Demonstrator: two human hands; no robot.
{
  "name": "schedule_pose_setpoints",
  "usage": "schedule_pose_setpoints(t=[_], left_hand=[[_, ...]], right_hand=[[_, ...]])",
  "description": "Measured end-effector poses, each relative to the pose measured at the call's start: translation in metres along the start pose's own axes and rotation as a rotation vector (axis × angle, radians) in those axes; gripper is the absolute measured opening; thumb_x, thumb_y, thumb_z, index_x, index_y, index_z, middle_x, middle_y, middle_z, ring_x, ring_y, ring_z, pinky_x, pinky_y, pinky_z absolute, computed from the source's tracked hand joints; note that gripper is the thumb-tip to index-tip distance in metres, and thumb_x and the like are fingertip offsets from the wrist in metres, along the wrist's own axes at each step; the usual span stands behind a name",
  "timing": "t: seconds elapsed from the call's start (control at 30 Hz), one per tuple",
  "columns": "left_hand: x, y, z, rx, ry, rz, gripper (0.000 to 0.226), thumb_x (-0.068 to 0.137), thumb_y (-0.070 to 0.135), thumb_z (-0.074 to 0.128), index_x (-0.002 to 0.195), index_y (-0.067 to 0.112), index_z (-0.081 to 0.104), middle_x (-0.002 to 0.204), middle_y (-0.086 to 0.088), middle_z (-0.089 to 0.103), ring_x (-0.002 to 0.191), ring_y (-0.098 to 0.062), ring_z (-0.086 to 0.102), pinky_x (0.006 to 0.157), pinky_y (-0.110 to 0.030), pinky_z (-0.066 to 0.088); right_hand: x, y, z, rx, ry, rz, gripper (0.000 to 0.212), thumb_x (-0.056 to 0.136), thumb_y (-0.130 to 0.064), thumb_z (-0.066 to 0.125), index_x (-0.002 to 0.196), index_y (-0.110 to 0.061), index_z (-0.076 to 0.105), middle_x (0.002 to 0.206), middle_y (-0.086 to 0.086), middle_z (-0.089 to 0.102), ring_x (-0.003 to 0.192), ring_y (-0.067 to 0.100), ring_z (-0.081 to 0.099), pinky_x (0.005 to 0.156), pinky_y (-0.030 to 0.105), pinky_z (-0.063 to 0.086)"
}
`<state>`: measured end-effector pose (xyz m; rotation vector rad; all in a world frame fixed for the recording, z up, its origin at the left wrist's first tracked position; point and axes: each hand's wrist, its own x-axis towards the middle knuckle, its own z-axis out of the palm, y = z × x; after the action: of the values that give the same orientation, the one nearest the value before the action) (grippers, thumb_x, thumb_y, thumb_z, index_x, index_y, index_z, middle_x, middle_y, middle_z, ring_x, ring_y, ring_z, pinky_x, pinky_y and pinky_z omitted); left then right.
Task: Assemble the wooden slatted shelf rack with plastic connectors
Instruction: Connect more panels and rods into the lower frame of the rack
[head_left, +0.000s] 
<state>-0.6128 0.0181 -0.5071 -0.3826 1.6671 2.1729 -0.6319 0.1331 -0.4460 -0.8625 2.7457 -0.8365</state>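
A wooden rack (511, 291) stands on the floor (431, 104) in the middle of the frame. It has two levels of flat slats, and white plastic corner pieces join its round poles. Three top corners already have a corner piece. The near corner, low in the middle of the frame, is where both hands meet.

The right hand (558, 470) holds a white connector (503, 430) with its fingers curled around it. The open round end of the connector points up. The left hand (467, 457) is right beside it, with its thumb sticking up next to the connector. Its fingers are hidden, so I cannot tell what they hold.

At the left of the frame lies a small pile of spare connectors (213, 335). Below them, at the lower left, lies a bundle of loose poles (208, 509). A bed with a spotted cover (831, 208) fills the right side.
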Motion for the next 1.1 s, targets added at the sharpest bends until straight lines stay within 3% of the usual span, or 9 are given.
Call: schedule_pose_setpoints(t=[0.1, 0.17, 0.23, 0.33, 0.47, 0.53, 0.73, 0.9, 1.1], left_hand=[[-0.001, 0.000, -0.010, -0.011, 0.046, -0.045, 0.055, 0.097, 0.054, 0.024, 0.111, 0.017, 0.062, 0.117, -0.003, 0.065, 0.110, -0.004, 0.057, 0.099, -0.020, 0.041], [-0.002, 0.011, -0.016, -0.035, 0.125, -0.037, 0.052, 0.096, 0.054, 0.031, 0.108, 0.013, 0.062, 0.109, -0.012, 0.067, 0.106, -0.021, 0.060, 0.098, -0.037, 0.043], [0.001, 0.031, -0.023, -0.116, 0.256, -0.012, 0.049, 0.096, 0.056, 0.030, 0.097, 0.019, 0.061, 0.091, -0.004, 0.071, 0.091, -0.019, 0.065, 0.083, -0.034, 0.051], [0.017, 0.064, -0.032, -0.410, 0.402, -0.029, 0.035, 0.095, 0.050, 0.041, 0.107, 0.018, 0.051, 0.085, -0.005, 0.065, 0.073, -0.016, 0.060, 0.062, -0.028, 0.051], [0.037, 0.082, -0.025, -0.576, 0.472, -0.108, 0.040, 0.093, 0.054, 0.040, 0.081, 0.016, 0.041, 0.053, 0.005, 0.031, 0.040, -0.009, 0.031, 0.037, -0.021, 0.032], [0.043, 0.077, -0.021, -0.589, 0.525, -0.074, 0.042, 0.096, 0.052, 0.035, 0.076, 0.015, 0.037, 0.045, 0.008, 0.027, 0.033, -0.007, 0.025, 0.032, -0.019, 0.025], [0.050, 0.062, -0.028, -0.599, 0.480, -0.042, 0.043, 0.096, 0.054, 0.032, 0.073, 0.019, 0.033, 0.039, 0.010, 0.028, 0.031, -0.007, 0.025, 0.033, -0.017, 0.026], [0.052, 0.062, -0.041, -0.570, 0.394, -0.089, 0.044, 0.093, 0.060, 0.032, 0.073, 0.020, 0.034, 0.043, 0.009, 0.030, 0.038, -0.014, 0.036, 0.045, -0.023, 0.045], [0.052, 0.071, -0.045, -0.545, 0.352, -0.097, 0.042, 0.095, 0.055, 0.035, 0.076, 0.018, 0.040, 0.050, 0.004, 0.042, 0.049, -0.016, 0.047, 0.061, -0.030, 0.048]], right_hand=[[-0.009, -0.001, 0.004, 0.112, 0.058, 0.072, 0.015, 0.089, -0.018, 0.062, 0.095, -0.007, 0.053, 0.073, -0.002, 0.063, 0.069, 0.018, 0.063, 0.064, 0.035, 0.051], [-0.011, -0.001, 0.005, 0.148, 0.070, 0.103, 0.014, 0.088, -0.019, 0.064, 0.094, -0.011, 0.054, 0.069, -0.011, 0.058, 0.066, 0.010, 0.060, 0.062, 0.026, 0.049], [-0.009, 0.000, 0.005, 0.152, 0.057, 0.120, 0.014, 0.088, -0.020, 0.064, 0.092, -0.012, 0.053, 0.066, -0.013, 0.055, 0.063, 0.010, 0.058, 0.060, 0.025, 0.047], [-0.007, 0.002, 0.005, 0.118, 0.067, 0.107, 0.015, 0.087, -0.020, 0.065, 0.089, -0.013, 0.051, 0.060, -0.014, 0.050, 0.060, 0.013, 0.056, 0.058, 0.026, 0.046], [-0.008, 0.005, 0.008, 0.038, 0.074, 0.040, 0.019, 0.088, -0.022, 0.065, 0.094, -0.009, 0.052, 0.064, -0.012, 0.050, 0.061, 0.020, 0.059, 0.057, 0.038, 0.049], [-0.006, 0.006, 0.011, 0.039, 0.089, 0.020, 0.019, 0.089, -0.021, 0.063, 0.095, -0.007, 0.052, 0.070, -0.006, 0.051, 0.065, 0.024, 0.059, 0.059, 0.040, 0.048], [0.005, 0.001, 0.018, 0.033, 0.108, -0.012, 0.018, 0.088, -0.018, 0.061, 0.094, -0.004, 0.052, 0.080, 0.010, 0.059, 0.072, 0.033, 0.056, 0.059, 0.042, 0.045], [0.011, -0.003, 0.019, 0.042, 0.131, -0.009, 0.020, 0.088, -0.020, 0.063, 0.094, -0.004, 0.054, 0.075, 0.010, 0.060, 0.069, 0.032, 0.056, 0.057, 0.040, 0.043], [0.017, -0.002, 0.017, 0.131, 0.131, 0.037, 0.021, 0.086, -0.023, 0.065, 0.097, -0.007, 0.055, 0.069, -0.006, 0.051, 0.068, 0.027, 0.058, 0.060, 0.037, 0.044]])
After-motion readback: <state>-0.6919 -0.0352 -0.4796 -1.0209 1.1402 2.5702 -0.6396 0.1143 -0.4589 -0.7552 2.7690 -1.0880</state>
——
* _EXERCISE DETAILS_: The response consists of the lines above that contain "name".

* _TASK RESPONSE_:
  "name": "schedule_pose_setpoints",
  "description": "Measured end-effector poses, each relative to the pose measured at the call's start: translation in metres along the start pose's own axes and rotation as a rotation vector (axis × angle, radians) in those axes; gripper is the absolute measured opening; thumb_x, thumb_y, thumb_z, index_x, index_y, index_z, middle_x, middle_y, middle_z, ring_x, ring_y, ring_z, pinky_x, pinky_y, pinky_z absolute, computed from the source's tracked hand joints; note that gripper is the thumb-tip to index-tip distance in metres, and thumb_x and the like are fingertip offsets from the wrist in metres, along the wrist's own axes at each step; the usual span stands behind a name",

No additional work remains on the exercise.